The hardware and bandwidth for this mirror is donated by dogado GmbH, the Webhosting and Full Service-Cloud Provider. Check out our Wordpress Tutorial.
If you wish to report a bug, or if you are interested in having us mirror your free-software or open-source project, please feel free to contact us at mirror[@]dogado.de.

Type: Package
Title: Selection of Number of Clusters via Normalized Clustering Instability
Version: 0.2-2
Date: 2018-06-19
Author: Jonas M. B. Haslbeck, Dirk U. Wulff
Maintainer: Jonas M. B. Haslbeck <jonas.haslbeck@gmail.com>
Description: Selection of the number of clusters in cluster analysis using stability methods.
BugReports: https://github.com/jmbh/cstab/issues
License: GPL-2 | GPL-3 [expanded from: GPL (≥ 2)]
Depends: R (≥ 3.1.0), Rcpp (≥ 0.11.4)
Imports: cluster, fastcluster,
LinkingTo: Rcpp
RoxygenNote: 6.0.1
NeedsCompilation: yes
Packaged: 2018-06-19 16:35:53 UTC; jmb
Repository: CRAN
Date/Publication: 2018-06-19 16:59:43 UTC

cstab: Selection of number of clusters via normalized clustering instability

Description

Selection of the number of clusters in cluster analysis using stability methods.

Details

Package: cstab
Type: Package
Version: 0.01
Date: 2016-07-26
License: GPL (>= 2)

Author(s)

Dirk U. Wulff <dirk.wulff@gmail.com> Jonas M. B. Haslbeck <jonas.haslbeck@gmail.com>


Selection of number of clusters via distance-based measures

Description

Selection of number of clusters via gap statistic, jump statistic, and slope statistic

Usage

cDistance(data, kseq, method = "kmeans", linkage = "complete",
  kmIter = 10, gapIter = 10)

Arguments

data

a n x p data matrix of type numeric.

kseq

a vector with considered numbers clusters k > 1

method

character string indicating the clustering algorithm. 'kmeans' for the k-means algorithm, 'hierarchical' for hierarchical clustering.

linkage

character specifying the linkage criterion, in case type='hierarchical'. The available options are "single", "complete", "average", "mcquitty", "ward.D", "ward.D2", "centroid" or "median". See hclust.

kmIter

integer specifying the the number of restarts of the k-means algorithm in order to avoid local minima.

gapIter

integer specifying the number of simulated datasets to compute the gap statistic (see Tibshirani et al., 2001).

Value

a list with the optimal numbers of cluster determined by the gap statistic (Tibshirani et al., 2001), the jump Statistic (Sugar & James, 2011) and the slope statistic (Fujita et al., 2014). Along the function returns the gap, jump and slope for each k in kseq.

Author(s)

Dirk U. Wulff <dirk.wulff@gmail.com> Jonas M. B. Haslbeck <jonas.haslbeck@gmail.com>

References

Tibshirani, R., Walther, G., & Hastie, T. (2001). Estimating the number of clusters in a data set via the gap statistic. Journal of the Royal Statistical Society: Series B (Statistical Methodology), 63(2), 411-423.

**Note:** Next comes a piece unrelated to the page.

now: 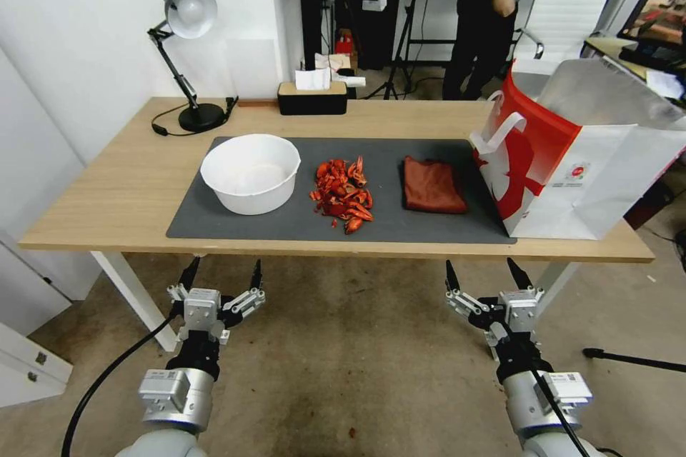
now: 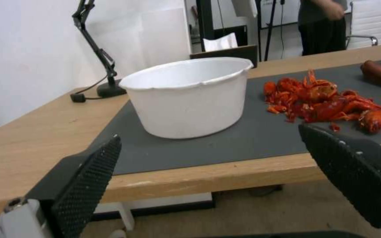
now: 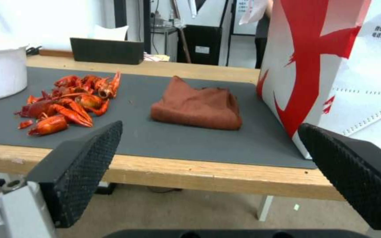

Sugar, C. A., & James, G. M. (2011). Finding the number of clusters in a dataset. Journal of the American Statistical Association, 98(463), 750-763,

Fujita, A., Takahashi, D. Y., & Patriota, A. G. (2014). A non-parametric method to estimate the number of clusters. Computational Statistics & Data Analysis, 73, 27-39.

Examples

## Not run: 
  # Generate Data from Gaussian Mixture
  s <- .1
  n <- 50
  data <- rbind(cbind(rnorm(n, 0, s), rnorm(n, 0, s)),
                cbind(rnorm(n, 1, s), rnorm(n, 1, s)),
                cbind(rnorm(n, 0, s), rnorm(n, 1, s)),
                cbind(rnorm(n, 1, s), rnorm(n, 0, s)))
  plot(data)

 # Selection of Number of Clusters using Distance-based Measures
 cDistance(data, kseq=2:10)
 
## End(Not run)


Selection of number of clusters via clustering instability

Description

Selection of number of clusters via model-based or model-free, normalized or unnormalized clustering instability.

Usage

cStability(data, kseq = 2:20, nB = 10, norm = TRUE, predict = TRUE,
  method = "kmeans", linkage = "complete", kmIter = 5, pbar = TRUE)

Arguments

data

a n x p data matrix of type numeric.

kseq

a vector with considered numbers clusters k > 1

nB

an integer specifying the number of bootstrap comparisons.

norm

logical specifying whether the instability path should be normalized. If TRUE, the instability path is normalized, accounting for a trivial decrease in instability due to a increasing k (see Haslbeck & Wulff, 2016).

predict

boolean specifying whether the model-based or the model-free variant should be used (see Haslbeck & Wulff, 2016).

method

character string specifying the clustering algorithm. 'kmeans' for the k-means algorithm, 'hierarchical' for hierarchical clustering.

linkage

character specifying the linkage criterion, in case type='hierarchical'. The available options are "single", "complete", "average", "mcquitty", "ward.D", "ward.D2", "centroid" or "median". See hclust.

kmIter

integer specifying the the number of restarts of the k-means algorithm in order to avoid local minima.

pbar

logical

Value

a list that contains the optimal k selected by the unnormalized and normalized instability method. It also includes a vector containing the averaged instability path (over bootstrap samples) and a matrix containing the instability path of each bootstrap sample for both the normalized and the unnormalized method.

Author(s)

Dirk U. Wulff <dirk.wulff@gmail.com> Jonas M. B. Haslbeck <jonas.haslbeck@gmail.com>

References

Ben-Hur, A., Elisseeff, A., & Guyon, I. (2001). A stability based method for discovering structure in clustered data. Pacific symposium on biocomputing, 7, 6-17.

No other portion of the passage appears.